Segregation leads male drill instructors and recruits to believe that women enjoy an easier boot camp experience and undermines the accomplishments of both the female recruits and their training staff. This is a dangerous practice that has damaged group cohesion and fostered demeaning stereotypes for female Marines. Most significantly, the hyper masculine environment promotes a climate of distrust between men and women and fosters the notion that violence, and not empathy and respect for humanity, is the most necessary component to being a warrior.  Unfortunately, no amount of Marine Corps wide unconscious bias training will undo what Marines learn during their formative 13 weeks of initial training. Cala’s recent comments about female Marines are nothing more than a reflection of how he was transformed into a Marine at segregated boot camp.

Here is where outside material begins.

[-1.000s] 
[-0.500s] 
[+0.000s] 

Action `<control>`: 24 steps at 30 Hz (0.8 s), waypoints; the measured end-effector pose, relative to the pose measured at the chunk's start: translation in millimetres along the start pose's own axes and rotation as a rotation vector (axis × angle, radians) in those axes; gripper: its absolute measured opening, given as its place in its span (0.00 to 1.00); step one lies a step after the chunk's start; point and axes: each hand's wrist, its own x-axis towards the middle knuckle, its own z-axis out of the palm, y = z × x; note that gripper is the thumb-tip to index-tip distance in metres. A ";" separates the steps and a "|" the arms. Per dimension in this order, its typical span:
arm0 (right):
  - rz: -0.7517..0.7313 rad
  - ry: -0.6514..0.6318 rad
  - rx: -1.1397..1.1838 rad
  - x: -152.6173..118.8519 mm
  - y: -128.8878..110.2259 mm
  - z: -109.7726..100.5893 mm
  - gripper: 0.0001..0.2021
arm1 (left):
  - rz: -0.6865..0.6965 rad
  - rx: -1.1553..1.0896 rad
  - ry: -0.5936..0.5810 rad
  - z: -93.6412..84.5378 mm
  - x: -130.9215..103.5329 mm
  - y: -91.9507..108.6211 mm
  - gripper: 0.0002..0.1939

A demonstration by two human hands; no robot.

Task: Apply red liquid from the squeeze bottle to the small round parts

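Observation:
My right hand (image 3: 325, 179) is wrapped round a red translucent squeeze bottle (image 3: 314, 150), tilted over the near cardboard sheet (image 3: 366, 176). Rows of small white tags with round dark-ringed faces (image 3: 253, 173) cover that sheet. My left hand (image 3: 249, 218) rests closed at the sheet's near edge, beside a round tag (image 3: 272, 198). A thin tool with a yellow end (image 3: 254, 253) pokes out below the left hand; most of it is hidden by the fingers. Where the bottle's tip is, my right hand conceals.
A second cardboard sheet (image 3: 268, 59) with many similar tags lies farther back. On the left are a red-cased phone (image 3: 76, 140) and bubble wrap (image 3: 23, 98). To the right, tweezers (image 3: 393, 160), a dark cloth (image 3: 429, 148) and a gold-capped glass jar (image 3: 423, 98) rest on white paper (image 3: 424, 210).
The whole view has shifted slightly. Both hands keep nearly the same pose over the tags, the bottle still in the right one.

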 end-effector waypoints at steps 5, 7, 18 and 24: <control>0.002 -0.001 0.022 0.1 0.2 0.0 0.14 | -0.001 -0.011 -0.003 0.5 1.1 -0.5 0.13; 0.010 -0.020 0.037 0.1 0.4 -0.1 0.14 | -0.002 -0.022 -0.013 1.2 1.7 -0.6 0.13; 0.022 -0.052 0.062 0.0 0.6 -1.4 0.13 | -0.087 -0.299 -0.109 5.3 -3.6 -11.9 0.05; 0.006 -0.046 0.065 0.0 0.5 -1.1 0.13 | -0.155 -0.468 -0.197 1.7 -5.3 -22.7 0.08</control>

Clearly, change is necessary in terms of how we indoctrinate men and women into the Marine Corps. If recruit training is indeed the foundational underpinning of an enlisted Marine’s values and character, we must embrace the idea that boot camp must evolve in order to eliminate training methods that serve to perpetuate gender bias. Hiding from the ugly baby by refusing to acknowledge that it exists will do nothing to curb sexist behavior, harassment, and assaults. It is time for the Corps to stop perpetuating the myth that callousness towards women is an integral part of creating a warrior spirit. Anything less is an insult to female Marines.